[Start of section]
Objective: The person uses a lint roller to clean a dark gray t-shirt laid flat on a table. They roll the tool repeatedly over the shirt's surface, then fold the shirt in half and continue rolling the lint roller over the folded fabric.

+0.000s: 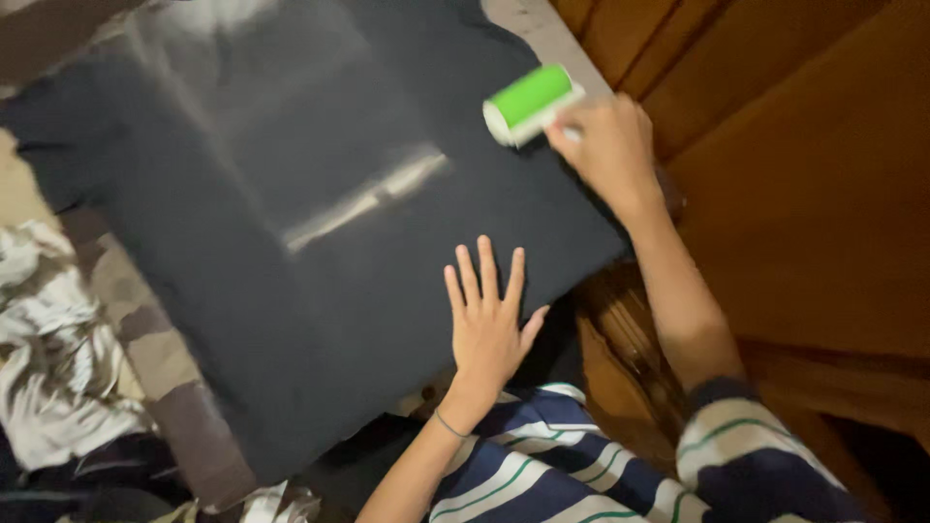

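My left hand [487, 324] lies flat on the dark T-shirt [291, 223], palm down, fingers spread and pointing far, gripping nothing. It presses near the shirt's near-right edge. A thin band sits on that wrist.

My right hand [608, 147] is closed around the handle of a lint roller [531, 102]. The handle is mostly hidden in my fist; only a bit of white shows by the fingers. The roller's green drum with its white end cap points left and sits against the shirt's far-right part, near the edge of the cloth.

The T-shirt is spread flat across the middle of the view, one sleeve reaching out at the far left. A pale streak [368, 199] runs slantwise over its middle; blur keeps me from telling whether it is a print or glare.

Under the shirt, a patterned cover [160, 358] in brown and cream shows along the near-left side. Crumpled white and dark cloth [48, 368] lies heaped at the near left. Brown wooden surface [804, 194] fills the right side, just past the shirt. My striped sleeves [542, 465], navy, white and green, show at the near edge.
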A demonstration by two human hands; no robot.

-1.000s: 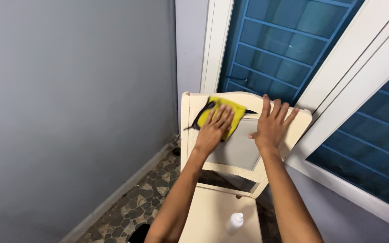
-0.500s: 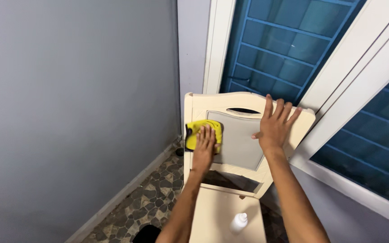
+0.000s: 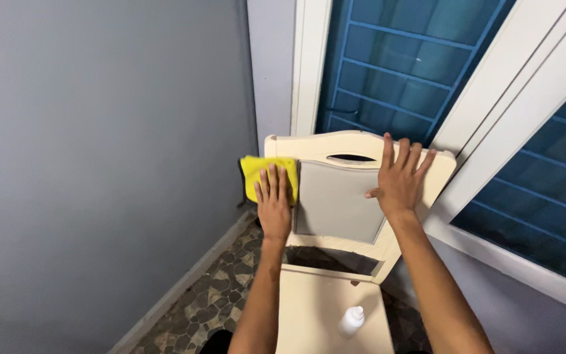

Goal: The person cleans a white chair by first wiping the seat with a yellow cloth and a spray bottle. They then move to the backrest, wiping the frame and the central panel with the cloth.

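Presently, a yellow cleaning cloth (image 3: 264,176) is pressed flat against the left post of a cream folding chair's backrest (image 3: 335,190) by the left hand (image 3: 274,204), fingers (image 3: 272,183) extended and spread over it, not curled. The right hand (image 3: 397,183) is laid open on the backrest's upper right, fingers splayed, nothing gripped. A small white bottle (image 3: 352,320) is seen lying on the chair seat (image 3: 309,308). Grey wall (image 3: 99,164) to the left; blue-barred window (image 3: 394,65) behind; pebble-patterned floor (image 3: 221,295) below.
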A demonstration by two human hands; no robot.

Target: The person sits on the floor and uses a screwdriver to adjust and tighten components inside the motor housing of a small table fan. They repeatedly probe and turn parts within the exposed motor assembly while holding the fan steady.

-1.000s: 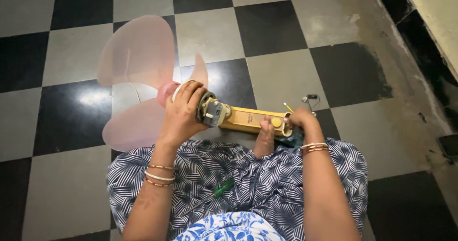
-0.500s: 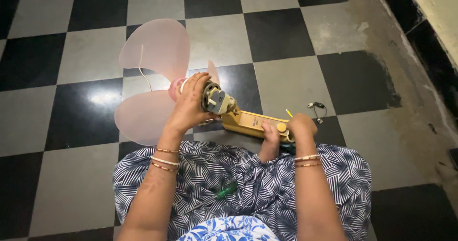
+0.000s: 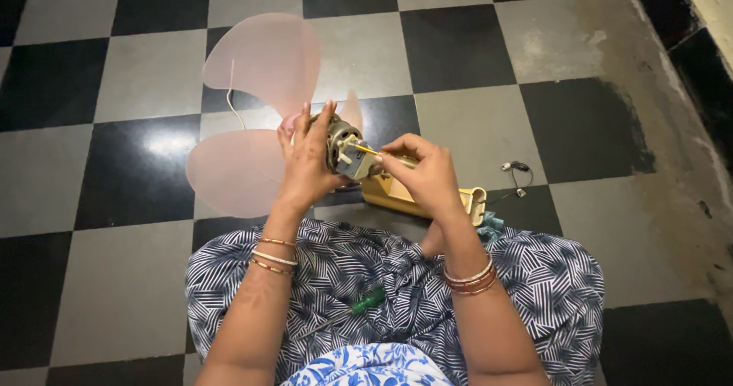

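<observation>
While my left hand point(image 3: 309, 161) clamps its fingers on the fan motor point(image 3: 345, 151) to steady it, my right hand point(image 3: 427, 174) at three o'clock pinches a yellow wire point(image 3: 365, 150), pink blades point(image 3: 263, 65) clear of the floor point(image 3: 137, 73).

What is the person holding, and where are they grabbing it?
Left hand grips the fan motor by its side; right hand pinches a thin yellow wire.

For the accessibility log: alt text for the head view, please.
A seated person's left hand grips a fan motor with pink blades while the right hand works at it, above a yellow housing on a checkered floor. A green-handled screwdriver lies in the lap.
</observation>
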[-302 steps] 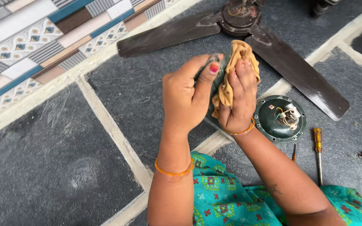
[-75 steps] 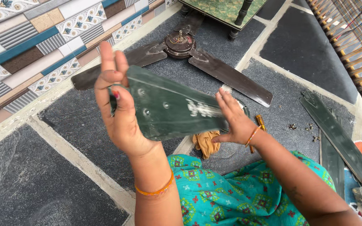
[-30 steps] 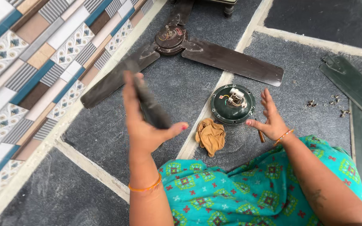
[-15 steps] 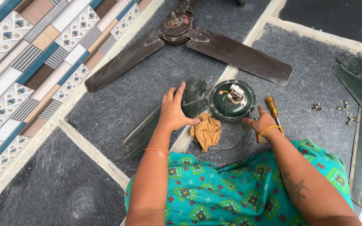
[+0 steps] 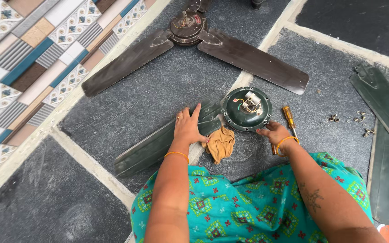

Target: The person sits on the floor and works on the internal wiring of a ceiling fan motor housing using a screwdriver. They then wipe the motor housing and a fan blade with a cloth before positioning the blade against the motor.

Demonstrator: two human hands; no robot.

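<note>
Blade: green fan blade (image 5: 158, 143) is lying flat on the grey floor (image 5: 127, 112), running from 8 o'clock up toward centre, its bracket end reaching the motor hub (image 5: 247, 109).
Left hand: left hand (image 5: 188, 128) is resting palm-down on the blade near the bracket end, fingers spread and flat; pressing rather than gripping.
Right hand: right hand (image 5: 273, 132) is lying at the hub's 5 o'clock edge, fingers loosely curled, tips touching or just beside the rim; I cannot tell if it is gripping anything.
Hub: round, green, open side up, wires showing; judged heavy and rigid.
Blade handling: judged thin sheet metal, light, stiff along its length but springy; edges possibly sharp, surface smooth. Best taken at the bracket end, second support mid-length.
Cloth: tan cloth (image 5: 220, 144) is lying crumpled between the hands, soft, touching the blade edge.
Nearby: screwdriver (image 5: 289, 120) just beside the right hand; loose screws (image 5: 347, 120) at 3 o'clock; brown fan (image 5: 190, 31) at 12 o'clock; more green blades (image 5: 383, 117) at far right.
</note>
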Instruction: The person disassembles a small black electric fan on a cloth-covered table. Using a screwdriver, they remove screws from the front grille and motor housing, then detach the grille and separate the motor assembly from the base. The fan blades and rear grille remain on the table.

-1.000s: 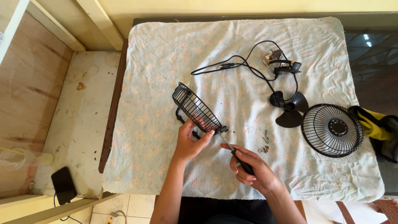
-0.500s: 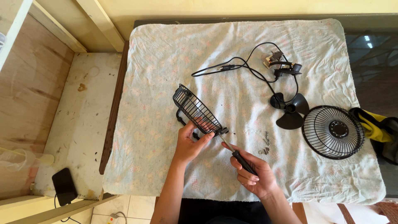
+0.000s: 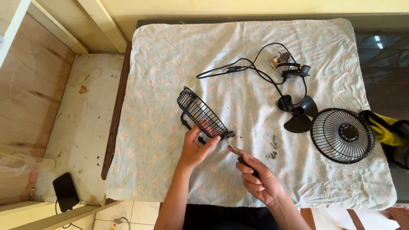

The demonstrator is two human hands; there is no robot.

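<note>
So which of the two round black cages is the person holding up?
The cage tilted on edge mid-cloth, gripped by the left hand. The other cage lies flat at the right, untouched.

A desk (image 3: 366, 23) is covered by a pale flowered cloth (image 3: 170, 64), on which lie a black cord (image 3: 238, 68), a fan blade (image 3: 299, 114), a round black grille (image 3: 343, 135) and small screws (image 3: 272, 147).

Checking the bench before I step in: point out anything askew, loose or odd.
The fan lies in pieces on the cloth: blade off, one grille flat at right, the other grille tilted on edge in the left hand. Loose screws lie scattered near the right hand. Nothing looks broken or spilled.
</note>
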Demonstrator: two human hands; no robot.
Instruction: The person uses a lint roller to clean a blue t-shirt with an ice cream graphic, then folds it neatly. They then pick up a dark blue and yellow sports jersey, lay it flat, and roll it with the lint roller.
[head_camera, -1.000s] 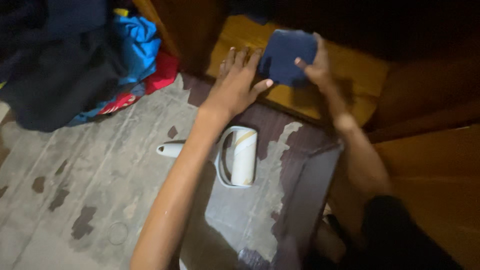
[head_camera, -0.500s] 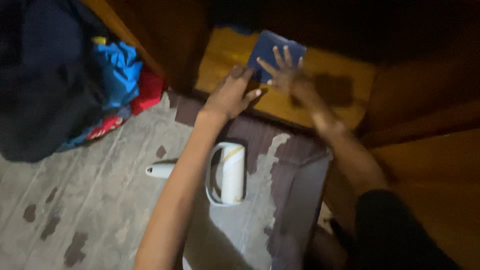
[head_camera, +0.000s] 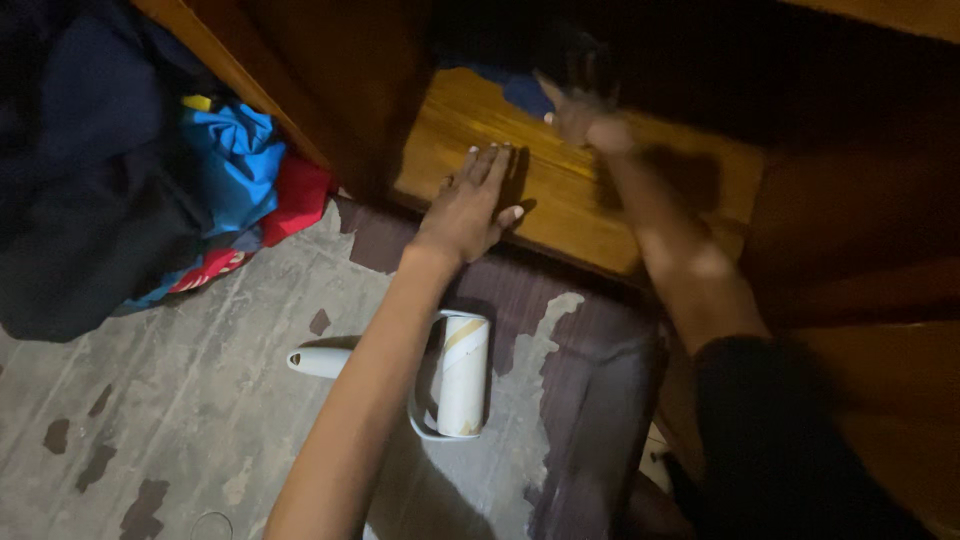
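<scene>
Since the earlier frame the folded dark blue cloth (head_camera: 522, 90) had been pushed deeper onto the wooden shelf (head_camera: 560, 200), toward the dark back of the cupboard, and the right hand (head_camera: 578, 108) had been carried in with it. The left hand (head_camera: 470, 205) had been drawn off the cloth and laid flat on the shelf's front edge, fingers apart, nothing held. The right hand was seen touching the cloth's near edge; it was blurred and in shadow, so whether its grip was closed on the cloth or merely pressed against it could not be told. A white lint roller (head_camera: 450, 372) lay on the worn floor (head_camera: 180, 400) below the left forearm, untouched. A heap of blue, red and dark clothes (head_camera: 200, 170) sat to the left. Judgement: the cloth would best be slid flat so the fold is kept, with the left hand kept as a brace.
</scene>
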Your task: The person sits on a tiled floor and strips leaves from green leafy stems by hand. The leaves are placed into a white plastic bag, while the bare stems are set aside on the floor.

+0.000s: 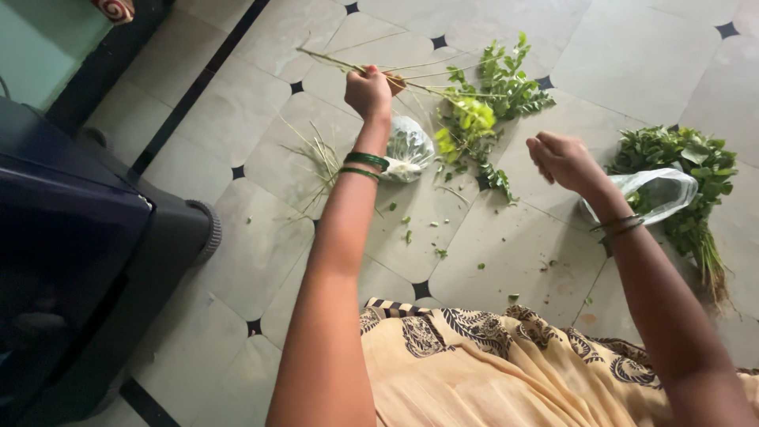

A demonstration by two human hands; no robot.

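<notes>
My left hand is raised over the tiled floor and grips a bunch of thin green stems that stick out to the left. Leafy sprigs trail from that bunch to the right. My right hand hovers lower, fingers loosely curled with nothing visible in them, close to the leafy sprigs. Green bangles circle my left wrist. A clear plastic bag holding plucked leaves lies on the floor under my left hand.
A pile of bare stalks lies left of the bag. A larger bundle of leafy greens rests at the right on another clear bag. A dark bin or appliance stands at the left. Patterned cloth covers my lap.
</notes>
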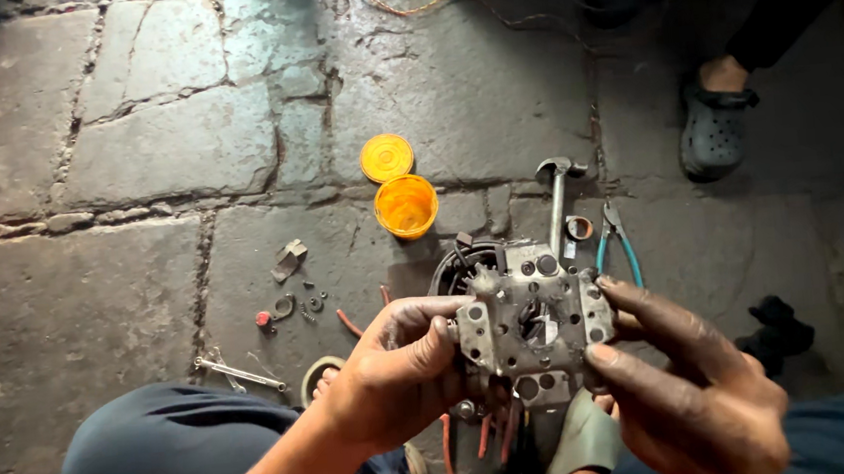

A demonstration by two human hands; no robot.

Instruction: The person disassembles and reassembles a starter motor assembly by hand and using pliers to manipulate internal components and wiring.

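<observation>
Metal plate (534,323) gripped by both hands' curled fingers.

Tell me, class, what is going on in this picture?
A person sitting on a stone floor holds a grey metal plate with holes in both hands, the left hand gripping its left edge and the right hand its right edge. Below it lies a larger metal housing. Nearby lie a hammer, blue-handled pliers, an open yellow tub with its lid, a spanner and small loose parts.
</observation>
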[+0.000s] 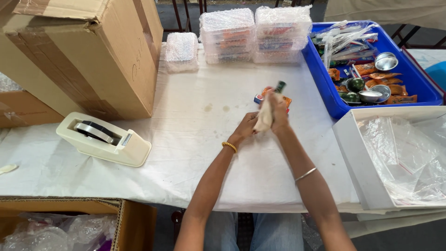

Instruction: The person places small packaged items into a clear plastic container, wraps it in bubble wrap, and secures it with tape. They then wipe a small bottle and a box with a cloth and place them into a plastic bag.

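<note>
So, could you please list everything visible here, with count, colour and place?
small packet bundle: one, orange, green and blue, held in both hands at table centre
tape dispenser: one, cream, table left
cardboard box: one large, brown, rear left
bubble-wrapped packs: three, clear, rear centre
blue tray: one, holding packets and steel bowls, right
white box: one, holding plastic bags, near right
table: one, white cloth cover
left hand: one, gold bangle
right hand: one, silver bangle

Left hand (pixel 246 126), right hand (pixel 278 114) together, fingers curled.
</note>
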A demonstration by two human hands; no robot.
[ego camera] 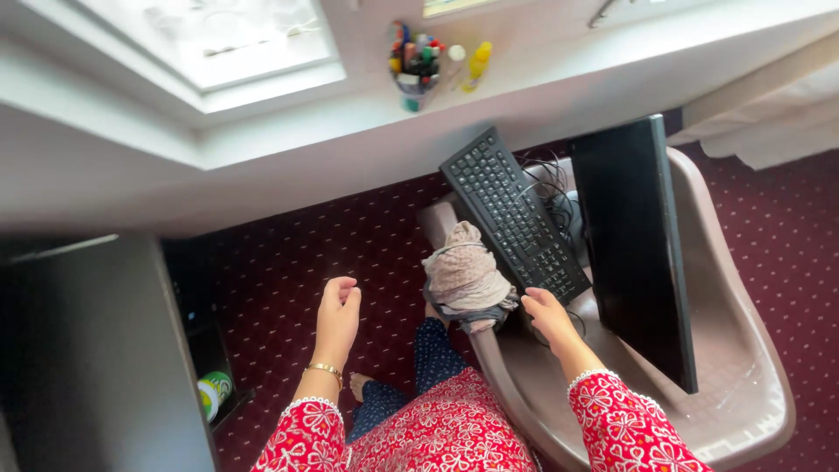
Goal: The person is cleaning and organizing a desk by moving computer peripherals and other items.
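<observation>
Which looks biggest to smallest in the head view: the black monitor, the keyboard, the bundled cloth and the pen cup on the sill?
1. Black monitor, leaning in the brown chair.
2. Keyboard, touched by the right hand.
3. Bundled cloth.
4. Pen cup; it stands farther away, so its true size is unsure.

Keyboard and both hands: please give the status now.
Right hand touching the black keyboard at its near corner. Left hand free, loosely curled. Bundled cloth and monitor flank the keyboard.
</observation>
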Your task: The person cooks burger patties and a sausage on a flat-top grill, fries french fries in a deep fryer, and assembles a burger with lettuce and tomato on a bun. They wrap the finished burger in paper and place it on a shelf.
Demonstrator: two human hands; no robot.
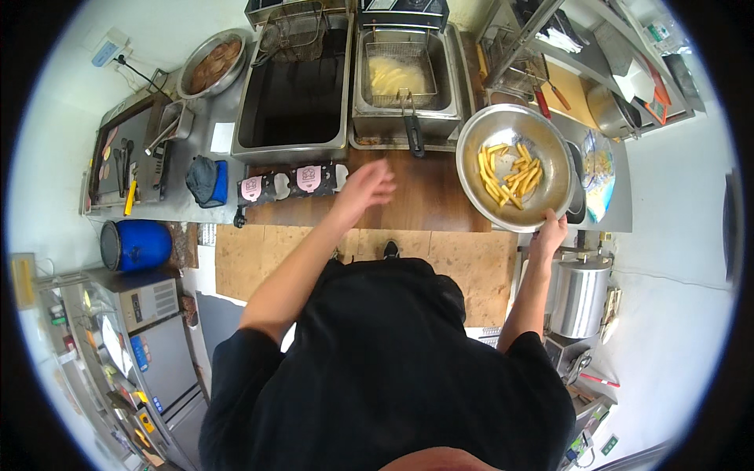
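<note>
My right hand (550,232) grips the near rim of a large stainless steel mixing bowl (471,182), which tilts a little. Two loose groups of golden French fries (509,176) lie inside it. My left hand (370,183), slightly blurred, hovers over the brown wooden board (421,197) with loosely parted fingers and nothing in them. Just left of it, two black-and-pink paper food pouches (312,180) lie side by side on the board. Beyond my hands, more fries bubble in a wire fryer basket (433,73) sunk in pale oil; its black handle (414,136) points toward me.
A second fryer vat (294,112) holds dark oil, with an empty wire basket (293,35) at its back. At left are a bowl of meat (215,62), a blue-and-grey cloth (207,179) and tongs (164,136). A plastic bag (598,173) lies right of my bowl.
</note>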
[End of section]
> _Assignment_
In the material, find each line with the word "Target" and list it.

> _Response box_
Target: The person sits on the floor and uses a screwdriver to adjust and tighten components inside the motor housing of a small table fan. They repeatedly probe and turn parts within the exposed motor assembly while holding the fan steady.
Target: The person sits on the floor and works on the internal wiring of a ceiling fan motor housing using a screwdriver. They then wipe the motor housing and a fan blade with a cloth before positioning the blade against the motor.

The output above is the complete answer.